Harry Mount

Remembering Harper Lee, 1926-2016

The sad news of Harper Lee’s death at the age of 89 leaves one of modern literature’s great questions unanswered.

We will probably never know whether she gave permission for her second novel, Go Set a Watchman, to be published last year. Perhaps — as the rumours had it — she really was deaf and blind, and mentally incapable of sanctioning the book’s release, as she sat in a nursing home in her birthplace, Monroeville, Alabama.

But I do know that — contrary to popular opinion — she hadn’t shut herself off from the world since To Kill a Mockingbird was published in 1960. Quite the contrary — over the past half-century, she was an exceptional consumer of world affairs, British affairs in particular.

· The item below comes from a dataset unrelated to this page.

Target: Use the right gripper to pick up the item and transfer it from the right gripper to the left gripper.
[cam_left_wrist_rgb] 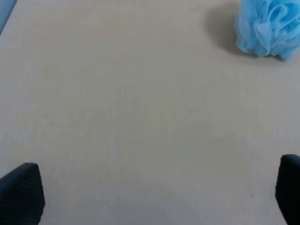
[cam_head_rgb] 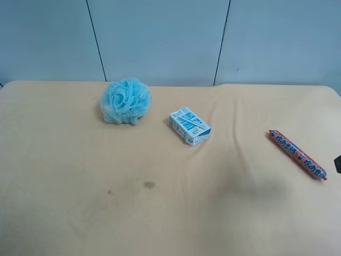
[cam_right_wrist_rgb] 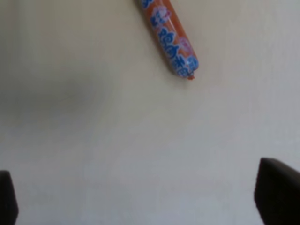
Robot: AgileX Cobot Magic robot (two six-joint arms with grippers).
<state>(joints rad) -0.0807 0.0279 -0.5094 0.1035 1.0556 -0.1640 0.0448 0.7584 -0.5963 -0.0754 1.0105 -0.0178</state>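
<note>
Looking down over the worktop [cam_head_rgb: 64, 213], I see a broad flat surface under a beige cloth, lightly creased, with a small dark stain [cam_head_rgb: 149, 184] on its nearer half. Behind its far edge stands a wall of pale blue-grey panels [cam_head_rgb: 160, 37] split by thin dark seams. The far corners of the worktop are rounded.

A fluffy light-blue mesh pouf [cam_head_rgb: 125, 101] sits close to the far edge. A small blue-and-white box [cam_head_rgb: 189, 126] lies beside it toward the middle, apart from it. All the things lie well apart, with wide cloth between them and a wider stretch on the near side.

The slim orange-red sausage stick in a shiny wrapper with blue-and-white lettering [cam_head_rgb: 297, 154] lies flat on the cloth near the exterior high view's right side. Its long axis runs on a diagonal: one crimped end points back toward the middle of the worktop, the other toward the near right.

In the right wrist view the right gripper [cam_right_wrist_rgb: 143, 197] stands wide open with only cloth between its black fingers. The sausage stick lies ahead of it, untouched, one end cut off by the frame. The left gripper [cam_left_wrist_rgb: 154, 190] is likewise spread wide over bare cloth, with the pouf well ahead of it and off to one side.
</note>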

She was a long-time Spectator reader, for God’s sake!

How do I know all this? Because she told me — in a letter she sent to me when I was the Telegraph’s New York correspondent.

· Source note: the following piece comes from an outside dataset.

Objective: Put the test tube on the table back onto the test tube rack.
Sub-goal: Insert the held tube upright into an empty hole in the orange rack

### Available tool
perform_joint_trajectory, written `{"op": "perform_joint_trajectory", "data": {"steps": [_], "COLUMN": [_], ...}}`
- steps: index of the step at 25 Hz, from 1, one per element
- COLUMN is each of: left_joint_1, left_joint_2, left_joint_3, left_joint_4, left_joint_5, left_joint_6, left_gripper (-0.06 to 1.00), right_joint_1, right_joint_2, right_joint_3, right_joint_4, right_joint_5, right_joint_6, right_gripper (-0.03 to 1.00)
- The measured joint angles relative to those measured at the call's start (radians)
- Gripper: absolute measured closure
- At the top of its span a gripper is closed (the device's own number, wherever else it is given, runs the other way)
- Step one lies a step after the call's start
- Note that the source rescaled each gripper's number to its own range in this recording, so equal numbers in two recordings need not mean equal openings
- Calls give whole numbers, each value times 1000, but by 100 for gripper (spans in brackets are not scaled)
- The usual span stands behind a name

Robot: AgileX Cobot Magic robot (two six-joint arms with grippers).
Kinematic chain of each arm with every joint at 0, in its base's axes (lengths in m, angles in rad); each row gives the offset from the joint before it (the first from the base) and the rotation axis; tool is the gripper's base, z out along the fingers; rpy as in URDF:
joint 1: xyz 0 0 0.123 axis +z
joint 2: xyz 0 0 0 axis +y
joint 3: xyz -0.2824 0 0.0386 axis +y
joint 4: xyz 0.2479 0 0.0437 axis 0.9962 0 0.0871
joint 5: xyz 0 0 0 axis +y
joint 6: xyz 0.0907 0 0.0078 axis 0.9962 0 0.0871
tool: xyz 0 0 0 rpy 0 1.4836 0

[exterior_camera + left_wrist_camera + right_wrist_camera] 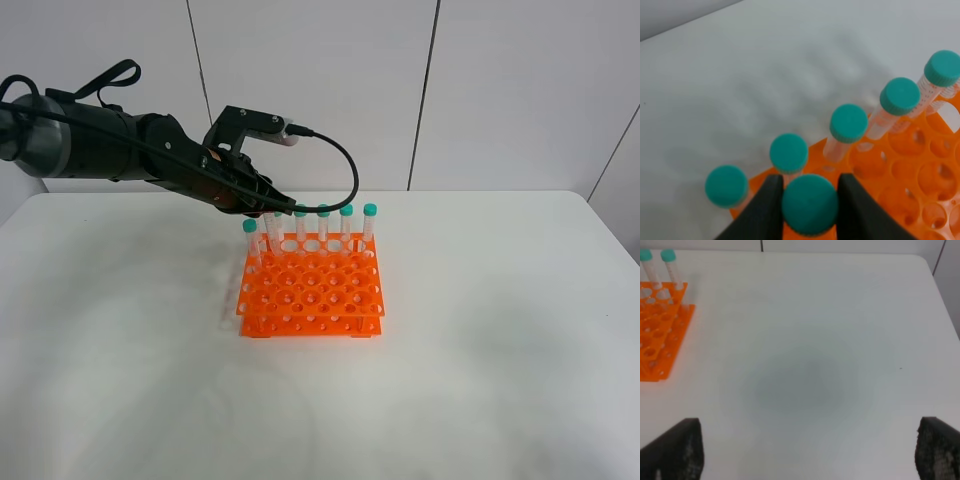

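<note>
Left end effector (810,199) is clamped on the teal cap of the test tube (810,212), with one dark finger pressed to each side of the cap. In the exterior high view the left end effector (262,203) sits upper left of frame centre, over the back-left corner of the test tube rack (310,295). The test tube (272,232) hangs upright there, off the surface (480,360). Can't tell if its tip is in a hole, since cap and fingers block the lower body.

The other tubes (848,122) stand in the orange rack's holes, five teal caps in a line just beyond the held one. In the exterior high view their caps run along the rack's back edge, at frame centre.

Right end effector (810,455) has its fingers (682,452) wide apart, above bare surface and well apart from the rack (660,335). It doesn't show in the exterior high view.
</note>
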Motion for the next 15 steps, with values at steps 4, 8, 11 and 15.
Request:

It was one of those great snapshot moments you remember for ever. On a freezing morning in February 2006, I bicycled down an ice-bound Broadway to the Telegraph’s Manhattan office in SoHo. And there, next to the huge pile of that day’s American papers, sat a handwritten letter.

Just the envelope set my heart racing — in its top left-hand corner, the sender had written a return address: a post office box in Monroeville, Alabama. Surely it couldn’t be from the world’s most famous recluse?

Eight months earlier, I’d written to her, using the address ‘Harper Lee, Monroeville, Alabama’, much more in hope than in expectation. I was longing to interview her about the trial of Edgar Ray ‘Preacher’ Killen, a former Ku Klux Klan organiser, now 90, who orchestrated the murders of three civil rights activists in 1964.